» Work to be completed:
Reproduce the lines below exactly. Begin with the first, end with the line containing "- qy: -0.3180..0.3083", and leave out the pictures.

Items from a dataset:
━━━
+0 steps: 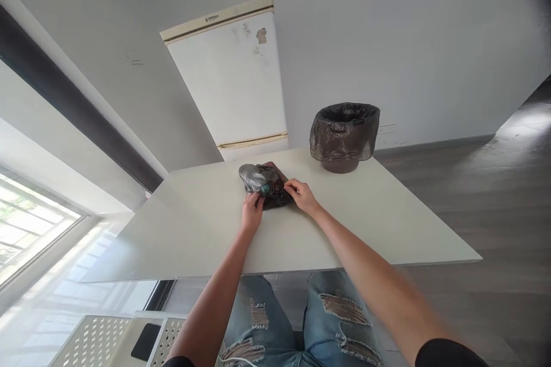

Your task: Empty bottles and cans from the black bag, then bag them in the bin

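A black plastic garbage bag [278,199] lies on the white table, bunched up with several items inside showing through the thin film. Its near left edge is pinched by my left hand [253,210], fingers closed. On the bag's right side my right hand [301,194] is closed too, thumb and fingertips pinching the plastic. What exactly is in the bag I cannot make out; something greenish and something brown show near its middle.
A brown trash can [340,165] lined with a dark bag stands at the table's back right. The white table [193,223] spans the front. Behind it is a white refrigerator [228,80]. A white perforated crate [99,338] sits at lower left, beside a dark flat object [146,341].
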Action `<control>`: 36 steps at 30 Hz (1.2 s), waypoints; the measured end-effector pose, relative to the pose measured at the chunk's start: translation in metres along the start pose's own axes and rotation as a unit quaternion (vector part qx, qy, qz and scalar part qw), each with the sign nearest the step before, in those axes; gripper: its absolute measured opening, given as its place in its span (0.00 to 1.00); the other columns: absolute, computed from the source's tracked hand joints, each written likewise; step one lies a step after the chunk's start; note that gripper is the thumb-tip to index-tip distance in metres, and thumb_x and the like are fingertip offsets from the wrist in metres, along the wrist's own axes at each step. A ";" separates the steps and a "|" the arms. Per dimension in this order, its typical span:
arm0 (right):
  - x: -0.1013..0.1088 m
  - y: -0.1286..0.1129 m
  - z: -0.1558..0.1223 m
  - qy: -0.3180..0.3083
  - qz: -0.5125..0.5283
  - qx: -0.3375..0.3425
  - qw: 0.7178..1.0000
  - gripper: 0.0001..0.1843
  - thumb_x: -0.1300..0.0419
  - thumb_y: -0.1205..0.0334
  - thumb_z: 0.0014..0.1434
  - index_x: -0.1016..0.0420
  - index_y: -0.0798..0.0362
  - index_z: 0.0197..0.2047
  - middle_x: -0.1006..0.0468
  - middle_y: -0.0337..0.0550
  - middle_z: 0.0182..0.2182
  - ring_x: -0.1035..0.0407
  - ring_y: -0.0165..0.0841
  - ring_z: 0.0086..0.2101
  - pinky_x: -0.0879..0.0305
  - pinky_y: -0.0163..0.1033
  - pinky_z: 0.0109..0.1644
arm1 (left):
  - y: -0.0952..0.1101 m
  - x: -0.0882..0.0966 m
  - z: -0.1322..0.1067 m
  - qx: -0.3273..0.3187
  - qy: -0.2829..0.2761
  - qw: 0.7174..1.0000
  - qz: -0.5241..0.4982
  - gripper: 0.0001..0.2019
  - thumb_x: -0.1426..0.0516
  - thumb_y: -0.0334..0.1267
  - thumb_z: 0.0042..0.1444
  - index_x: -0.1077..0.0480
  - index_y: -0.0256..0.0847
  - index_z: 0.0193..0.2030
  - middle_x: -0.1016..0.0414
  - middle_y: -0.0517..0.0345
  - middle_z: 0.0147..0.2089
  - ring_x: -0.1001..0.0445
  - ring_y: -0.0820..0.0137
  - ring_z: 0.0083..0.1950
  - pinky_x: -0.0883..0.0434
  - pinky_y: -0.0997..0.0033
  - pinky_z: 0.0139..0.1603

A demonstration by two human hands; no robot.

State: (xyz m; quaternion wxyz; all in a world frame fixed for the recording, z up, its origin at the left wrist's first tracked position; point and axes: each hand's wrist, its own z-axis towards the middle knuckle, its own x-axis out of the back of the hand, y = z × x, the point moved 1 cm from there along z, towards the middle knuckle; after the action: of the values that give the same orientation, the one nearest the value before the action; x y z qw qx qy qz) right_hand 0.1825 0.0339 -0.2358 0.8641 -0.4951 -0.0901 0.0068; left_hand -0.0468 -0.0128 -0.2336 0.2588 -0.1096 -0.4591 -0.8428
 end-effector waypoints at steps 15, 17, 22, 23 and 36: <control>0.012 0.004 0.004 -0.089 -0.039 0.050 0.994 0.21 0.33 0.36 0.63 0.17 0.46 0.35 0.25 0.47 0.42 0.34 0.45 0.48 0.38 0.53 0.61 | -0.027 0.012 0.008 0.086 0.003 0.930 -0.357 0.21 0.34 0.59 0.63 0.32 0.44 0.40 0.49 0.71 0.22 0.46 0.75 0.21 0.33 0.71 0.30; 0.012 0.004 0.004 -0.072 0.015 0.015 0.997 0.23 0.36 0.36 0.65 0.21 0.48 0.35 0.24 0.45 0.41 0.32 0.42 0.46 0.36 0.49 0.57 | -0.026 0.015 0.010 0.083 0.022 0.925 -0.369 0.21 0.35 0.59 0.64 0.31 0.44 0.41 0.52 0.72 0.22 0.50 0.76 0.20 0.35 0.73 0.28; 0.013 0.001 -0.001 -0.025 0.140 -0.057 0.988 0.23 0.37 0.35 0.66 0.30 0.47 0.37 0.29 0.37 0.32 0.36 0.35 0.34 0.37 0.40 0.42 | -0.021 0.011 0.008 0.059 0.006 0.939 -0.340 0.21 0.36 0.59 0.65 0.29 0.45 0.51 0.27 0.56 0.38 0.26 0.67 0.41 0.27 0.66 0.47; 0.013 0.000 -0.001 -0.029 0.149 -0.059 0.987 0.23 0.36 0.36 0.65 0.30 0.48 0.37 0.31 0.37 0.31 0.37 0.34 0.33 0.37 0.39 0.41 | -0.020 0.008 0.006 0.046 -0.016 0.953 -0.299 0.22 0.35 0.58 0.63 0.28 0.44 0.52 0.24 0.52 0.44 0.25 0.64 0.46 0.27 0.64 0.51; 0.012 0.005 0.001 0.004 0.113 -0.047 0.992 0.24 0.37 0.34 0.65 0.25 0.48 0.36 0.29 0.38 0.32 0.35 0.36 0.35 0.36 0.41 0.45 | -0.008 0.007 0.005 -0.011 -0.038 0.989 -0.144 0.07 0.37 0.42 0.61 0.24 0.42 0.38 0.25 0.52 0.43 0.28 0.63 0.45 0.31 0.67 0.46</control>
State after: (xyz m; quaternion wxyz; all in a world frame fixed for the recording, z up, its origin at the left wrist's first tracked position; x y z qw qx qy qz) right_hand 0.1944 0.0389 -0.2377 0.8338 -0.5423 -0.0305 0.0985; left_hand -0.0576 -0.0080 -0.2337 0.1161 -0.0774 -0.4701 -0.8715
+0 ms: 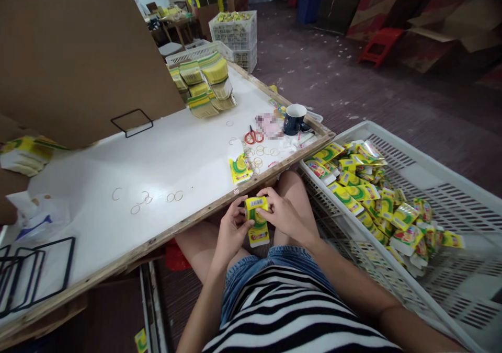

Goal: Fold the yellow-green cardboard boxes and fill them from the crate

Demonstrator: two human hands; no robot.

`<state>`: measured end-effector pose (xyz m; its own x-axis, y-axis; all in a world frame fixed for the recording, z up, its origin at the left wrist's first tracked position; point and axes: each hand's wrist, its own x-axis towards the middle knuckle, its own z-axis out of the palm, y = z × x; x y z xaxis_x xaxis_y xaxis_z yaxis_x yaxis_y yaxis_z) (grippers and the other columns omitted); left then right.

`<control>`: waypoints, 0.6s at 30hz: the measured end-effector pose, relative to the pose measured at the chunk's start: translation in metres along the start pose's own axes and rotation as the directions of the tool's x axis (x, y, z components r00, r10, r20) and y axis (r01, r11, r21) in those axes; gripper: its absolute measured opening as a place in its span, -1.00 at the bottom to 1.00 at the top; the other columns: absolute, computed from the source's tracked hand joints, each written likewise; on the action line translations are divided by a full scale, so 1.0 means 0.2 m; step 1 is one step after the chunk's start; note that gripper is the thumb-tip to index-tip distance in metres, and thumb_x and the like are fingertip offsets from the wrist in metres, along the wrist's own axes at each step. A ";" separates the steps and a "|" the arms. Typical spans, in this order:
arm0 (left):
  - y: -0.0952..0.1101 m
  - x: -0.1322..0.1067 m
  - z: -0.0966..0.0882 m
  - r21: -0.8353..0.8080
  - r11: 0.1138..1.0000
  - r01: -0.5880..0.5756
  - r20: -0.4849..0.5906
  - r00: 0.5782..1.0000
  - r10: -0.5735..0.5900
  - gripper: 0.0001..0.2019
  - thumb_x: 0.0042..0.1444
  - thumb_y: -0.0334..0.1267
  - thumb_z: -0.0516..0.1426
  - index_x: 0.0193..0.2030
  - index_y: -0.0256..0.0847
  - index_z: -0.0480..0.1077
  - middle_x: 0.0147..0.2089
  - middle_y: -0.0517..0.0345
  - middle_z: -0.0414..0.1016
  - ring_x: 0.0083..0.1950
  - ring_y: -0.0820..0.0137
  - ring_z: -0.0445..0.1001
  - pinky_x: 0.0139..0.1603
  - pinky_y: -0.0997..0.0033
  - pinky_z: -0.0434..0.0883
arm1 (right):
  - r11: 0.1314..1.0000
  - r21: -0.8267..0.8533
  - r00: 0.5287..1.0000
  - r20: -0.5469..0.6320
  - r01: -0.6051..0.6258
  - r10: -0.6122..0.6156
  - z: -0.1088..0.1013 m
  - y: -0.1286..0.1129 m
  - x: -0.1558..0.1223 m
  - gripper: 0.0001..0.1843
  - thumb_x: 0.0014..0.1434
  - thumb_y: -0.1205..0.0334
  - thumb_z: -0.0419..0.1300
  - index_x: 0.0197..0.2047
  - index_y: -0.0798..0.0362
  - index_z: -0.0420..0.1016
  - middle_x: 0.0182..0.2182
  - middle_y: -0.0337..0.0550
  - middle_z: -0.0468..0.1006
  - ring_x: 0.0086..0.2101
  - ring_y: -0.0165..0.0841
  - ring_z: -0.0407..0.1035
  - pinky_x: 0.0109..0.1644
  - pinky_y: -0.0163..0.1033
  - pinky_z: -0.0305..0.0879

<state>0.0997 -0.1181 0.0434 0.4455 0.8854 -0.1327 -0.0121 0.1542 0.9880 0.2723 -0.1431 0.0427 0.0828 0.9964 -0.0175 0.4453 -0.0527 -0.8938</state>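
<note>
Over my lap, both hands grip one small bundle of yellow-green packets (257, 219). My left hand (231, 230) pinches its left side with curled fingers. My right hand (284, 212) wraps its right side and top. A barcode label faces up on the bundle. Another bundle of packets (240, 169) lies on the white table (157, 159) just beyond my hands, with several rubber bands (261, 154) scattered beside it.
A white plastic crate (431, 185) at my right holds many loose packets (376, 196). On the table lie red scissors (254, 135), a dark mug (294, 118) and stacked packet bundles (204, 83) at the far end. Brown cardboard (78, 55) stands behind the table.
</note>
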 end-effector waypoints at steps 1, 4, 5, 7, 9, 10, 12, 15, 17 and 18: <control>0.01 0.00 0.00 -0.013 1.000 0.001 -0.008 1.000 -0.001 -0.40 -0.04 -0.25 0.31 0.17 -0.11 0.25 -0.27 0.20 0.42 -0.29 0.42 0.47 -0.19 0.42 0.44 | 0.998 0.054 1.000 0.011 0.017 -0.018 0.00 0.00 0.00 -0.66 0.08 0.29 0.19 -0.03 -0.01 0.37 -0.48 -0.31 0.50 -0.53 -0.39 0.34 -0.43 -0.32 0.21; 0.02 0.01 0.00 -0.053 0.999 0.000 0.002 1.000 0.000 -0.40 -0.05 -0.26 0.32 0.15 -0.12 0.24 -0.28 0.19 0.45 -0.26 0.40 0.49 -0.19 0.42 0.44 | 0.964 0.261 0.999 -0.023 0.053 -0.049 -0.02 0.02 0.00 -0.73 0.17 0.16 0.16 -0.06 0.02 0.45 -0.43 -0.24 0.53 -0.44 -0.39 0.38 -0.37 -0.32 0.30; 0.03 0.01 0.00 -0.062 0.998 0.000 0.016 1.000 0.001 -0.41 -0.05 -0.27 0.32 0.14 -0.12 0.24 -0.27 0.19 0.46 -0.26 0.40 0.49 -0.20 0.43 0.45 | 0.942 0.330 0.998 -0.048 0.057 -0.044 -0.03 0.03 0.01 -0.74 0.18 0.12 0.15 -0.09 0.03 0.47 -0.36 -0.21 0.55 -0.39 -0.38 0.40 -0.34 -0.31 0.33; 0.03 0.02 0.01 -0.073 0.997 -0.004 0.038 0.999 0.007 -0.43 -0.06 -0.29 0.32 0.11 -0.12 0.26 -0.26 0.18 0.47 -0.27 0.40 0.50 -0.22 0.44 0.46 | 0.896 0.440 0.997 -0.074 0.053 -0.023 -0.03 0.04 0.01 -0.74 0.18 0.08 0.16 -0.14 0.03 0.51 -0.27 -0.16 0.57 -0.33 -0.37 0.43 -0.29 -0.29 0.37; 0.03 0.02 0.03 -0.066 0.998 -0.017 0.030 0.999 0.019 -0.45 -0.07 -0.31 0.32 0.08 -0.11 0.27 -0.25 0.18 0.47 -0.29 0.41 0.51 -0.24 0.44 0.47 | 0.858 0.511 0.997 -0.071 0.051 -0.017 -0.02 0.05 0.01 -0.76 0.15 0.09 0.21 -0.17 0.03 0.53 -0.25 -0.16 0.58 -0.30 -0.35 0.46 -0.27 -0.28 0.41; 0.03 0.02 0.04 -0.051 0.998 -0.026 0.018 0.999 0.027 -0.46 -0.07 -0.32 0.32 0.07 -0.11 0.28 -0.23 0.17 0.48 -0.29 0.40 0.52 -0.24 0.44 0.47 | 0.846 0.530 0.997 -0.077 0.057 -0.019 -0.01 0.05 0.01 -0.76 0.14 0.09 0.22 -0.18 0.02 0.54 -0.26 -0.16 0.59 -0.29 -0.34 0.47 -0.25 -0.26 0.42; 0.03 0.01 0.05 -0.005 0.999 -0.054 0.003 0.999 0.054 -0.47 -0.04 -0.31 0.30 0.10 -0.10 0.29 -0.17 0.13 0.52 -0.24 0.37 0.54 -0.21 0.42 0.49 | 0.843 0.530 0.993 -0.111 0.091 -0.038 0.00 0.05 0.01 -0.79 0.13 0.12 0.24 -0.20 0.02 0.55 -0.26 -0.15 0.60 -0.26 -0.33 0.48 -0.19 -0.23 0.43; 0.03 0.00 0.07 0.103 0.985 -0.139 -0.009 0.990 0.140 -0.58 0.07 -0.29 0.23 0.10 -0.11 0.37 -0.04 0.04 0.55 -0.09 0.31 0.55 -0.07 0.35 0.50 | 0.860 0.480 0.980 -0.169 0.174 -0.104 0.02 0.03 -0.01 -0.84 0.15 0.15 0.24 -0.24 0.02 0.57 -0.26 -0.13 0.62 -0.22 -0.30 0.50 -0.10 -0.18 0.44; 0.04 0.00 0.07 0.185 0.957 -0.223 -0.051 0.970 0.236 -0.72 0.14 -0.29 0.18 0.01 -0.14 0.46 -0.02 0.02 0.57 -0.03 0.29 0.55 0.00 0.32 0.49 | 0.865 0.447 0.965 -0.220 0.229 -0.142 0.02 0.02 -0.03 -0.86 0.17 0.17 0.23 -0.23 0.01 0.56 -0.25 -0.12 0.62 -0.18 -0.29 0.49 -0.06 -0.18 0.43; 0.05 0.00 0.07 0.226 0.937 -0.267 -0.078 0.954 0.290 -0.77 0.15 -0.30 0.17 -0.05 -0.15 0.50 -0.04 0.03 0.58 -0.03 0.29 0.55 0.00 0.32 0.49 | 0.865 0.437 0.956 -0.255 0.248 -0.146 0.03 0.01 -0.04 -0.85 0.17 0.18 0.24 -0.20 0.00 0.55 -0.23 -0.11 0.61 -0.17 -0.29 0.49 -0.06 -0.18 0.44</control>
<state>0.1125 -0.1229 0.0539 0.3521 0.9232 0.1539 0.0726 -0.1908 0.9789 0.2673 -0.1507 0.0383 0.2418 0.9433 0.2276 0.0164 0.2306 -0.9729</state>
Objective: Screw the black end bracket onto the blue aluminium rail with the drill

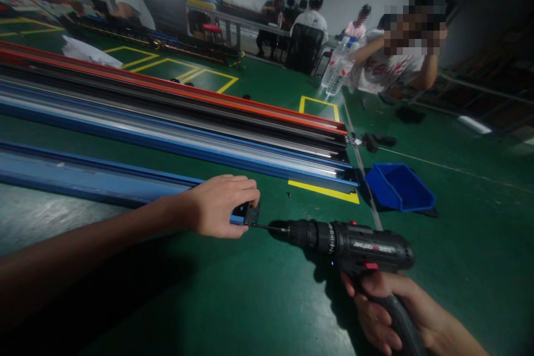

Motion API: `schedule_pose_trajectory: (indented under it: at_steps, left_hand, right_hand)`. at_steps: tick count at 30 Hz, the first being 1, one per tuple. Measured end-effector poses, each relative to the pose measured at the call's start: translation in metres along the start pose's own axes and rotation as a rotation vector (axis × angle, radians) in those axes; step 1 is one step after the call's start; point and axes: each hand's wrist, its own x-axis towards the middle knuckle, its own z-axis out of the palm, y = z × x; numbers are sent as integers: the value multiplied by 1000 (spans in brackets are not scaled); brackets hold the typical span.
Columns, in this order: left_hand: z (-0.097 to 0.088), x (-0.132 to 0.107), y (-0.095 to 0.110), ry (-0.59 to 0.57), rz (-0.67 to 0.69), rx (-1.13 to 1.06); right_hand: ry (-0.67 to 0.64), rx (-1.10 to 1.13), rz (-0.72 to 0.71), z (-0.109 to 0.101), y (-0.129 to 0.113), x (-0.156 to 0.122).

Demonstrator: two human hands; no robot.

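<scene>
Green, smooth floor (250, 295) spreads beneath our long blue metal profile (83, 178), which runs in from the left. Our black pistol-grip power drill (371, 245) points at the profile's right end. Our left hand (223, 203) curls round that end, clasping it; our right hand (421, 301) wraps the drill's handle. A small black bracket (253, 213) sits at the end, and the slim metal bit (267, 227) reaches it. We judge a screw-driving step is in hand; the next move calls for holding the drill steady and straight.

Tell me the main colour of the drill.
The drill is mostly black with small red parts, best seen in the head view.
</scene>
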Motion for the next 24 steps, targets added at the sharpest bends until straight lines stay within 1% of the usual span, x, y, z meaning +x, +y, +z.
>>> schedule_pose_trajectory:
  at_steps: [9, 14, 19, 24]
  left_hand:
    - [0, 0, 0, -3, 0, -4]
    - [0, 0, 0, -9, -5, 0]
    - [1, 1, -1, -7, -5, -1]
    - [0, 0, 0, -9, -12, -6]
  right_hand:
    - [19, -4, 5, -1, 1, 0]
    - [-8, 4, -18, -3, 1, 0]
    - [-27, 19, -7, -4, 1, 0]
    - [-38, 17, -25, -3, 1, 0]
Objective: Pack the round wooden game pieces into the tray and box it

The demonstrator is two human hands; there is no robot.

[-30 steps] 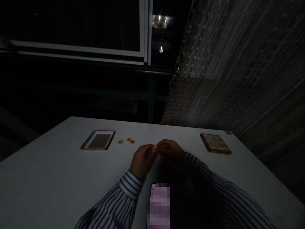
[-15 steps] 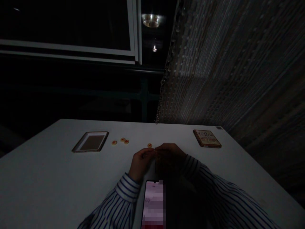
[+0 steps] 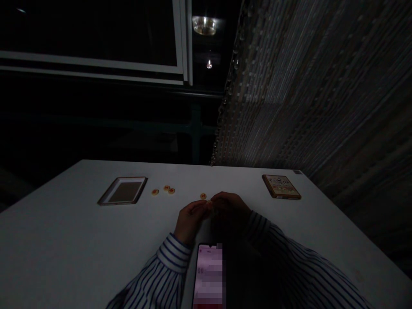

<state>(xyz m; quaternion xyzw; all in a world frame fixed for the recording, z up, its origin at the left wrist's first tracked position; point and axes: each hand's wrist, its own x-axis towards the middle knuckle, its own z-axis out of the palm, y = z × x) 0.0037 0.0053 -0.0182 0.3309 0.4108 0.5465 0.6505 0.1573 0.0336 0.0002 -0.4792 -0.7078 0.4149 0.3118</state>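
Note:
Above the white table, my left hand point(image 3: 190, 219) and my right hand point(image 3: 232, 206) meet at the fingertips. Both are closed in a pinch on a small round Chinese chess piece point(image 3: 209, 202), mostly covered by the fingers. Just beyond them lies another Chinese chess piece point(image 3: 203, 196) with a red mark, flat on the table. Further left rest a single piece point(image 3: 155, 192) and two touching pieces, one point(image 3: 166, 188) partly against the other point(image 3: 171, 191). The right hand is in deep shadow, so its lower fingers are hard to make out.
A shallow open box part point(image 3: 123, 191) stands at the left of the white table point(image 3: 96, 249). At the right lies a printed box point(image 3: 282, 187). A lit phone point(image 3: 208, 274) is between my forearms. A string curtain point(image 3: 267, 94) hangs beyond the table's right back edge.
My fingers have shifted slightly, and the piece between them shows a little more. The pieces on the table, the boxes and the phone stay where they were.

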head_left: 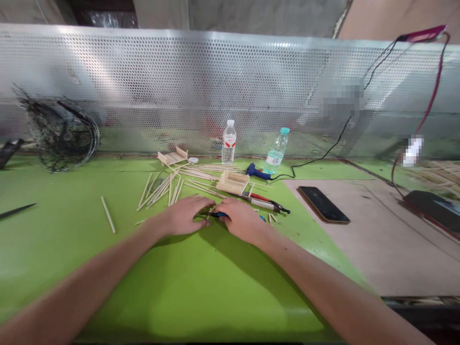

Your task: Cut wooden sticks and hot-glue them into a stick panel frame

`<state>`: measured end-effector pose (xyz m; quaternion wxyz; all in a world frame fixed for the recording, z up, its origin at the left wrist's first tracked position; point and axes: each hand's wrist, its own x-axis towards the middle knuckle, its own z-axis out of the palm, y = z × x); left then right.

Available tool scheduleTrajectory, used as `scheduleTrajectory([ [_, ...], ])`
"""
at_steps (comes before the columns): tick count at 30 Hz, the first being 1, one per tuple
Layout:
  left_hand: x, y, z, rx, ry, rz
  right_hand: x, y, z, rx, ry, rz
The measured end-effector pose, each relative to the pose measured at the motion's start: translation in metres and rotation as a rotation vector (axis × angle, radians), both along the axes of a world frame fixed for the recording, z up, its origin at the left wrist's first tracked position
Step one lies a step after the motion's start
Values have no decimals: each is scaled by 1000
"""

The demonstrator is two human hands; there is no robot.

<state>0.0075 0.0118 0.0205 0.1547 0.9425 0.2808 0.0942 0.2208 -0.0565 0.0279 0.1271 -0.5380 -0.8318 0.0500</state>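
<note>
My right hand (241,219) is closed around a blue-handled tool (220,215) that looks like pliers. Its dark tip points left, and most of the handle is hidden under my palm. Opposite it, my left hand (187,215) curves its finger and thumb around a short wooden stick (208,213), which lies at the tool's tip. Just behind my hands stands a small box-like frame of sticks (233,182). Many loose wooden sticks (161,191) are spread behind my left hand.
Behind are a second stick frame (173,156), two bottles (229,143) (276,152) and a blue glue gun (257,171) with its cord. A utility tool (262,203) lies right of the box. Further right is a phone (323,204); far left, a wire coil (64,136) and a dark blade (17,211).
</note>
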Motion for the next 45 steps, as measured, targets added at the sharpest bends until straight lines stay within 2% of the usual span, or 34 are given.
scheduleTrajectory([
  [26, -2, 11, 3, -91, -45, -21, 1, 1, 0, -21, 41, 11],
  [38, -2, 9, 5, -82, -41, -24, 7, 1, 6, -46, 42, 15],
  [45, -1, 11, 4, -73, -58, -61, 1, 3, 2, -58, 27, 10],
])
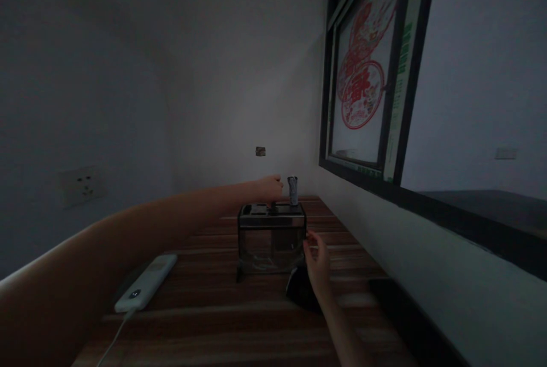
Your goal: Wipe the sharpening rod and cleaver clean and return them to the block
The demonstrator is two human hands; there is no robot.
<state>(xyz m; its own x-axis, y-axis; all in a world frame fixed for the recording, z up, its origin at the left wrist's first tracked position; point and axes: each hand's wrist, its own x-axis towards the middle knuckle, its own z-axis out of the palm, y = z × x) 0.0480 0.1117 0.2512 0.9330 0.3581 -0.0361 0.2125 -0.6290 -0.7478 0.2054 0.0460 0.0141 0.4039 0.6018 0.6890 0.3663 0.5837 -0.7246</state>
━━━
» Your response:
+0 steps: 

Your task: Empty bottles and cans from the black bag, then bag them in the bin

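A black plastic garbage bag [278,199] lies on the white table, bunched up with several items inside showing through the thin film. Its near left edge is pinched by my left hand [253,210], fingers closed. On the bag's right side my right hand [301,194] is closed too, thumb and fingertips pinching the plastic. What exactly is in the bag I cannot make out; something greenish and something brown show near its middle.
A brown trash can [340,165] lined with a dark bag stands at the table's back right. The white table [193,223] spans the front. Behind it is a white refrigerator [228,80]. A white perforated crate [99,338] sits at lower left, beside a dark flat object [146,341].
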Action `<control>`: 36 steps at 30 Hz (1.2 s), waypoints; the measured end-effector pose, relative to the pose measured at the chunk's start: translation in metres along the start pose's own axes and rotation as a unit quaternion (vector part qx, qy, qz and scalar part qw), each with the sign nearest the step before, in those axes; gripper: its absolute measured opening, given as its place in its span (0.00 to 1.00); the other columns: absolute, computed from the source's tracked hand joints, each written likewise; step one lies a step after the chunk's start; note that gripper is the thumb-tip to index-tip distance in metres, and thumb_x and the like are fingertip offsets from the wrist in metres, along the wrist's own axes at each step. A ";" separates the steps and a "|" the arms. Per dimension in this order, its typical span:
arm0 (right):
  - x: -0.1013..0.1088 m
  - y: -0.1286..0.1129 m
  - z: -0.1558..0.1223 m
  - qy: -0.3180..0.3083

No further output is needed for the exercise.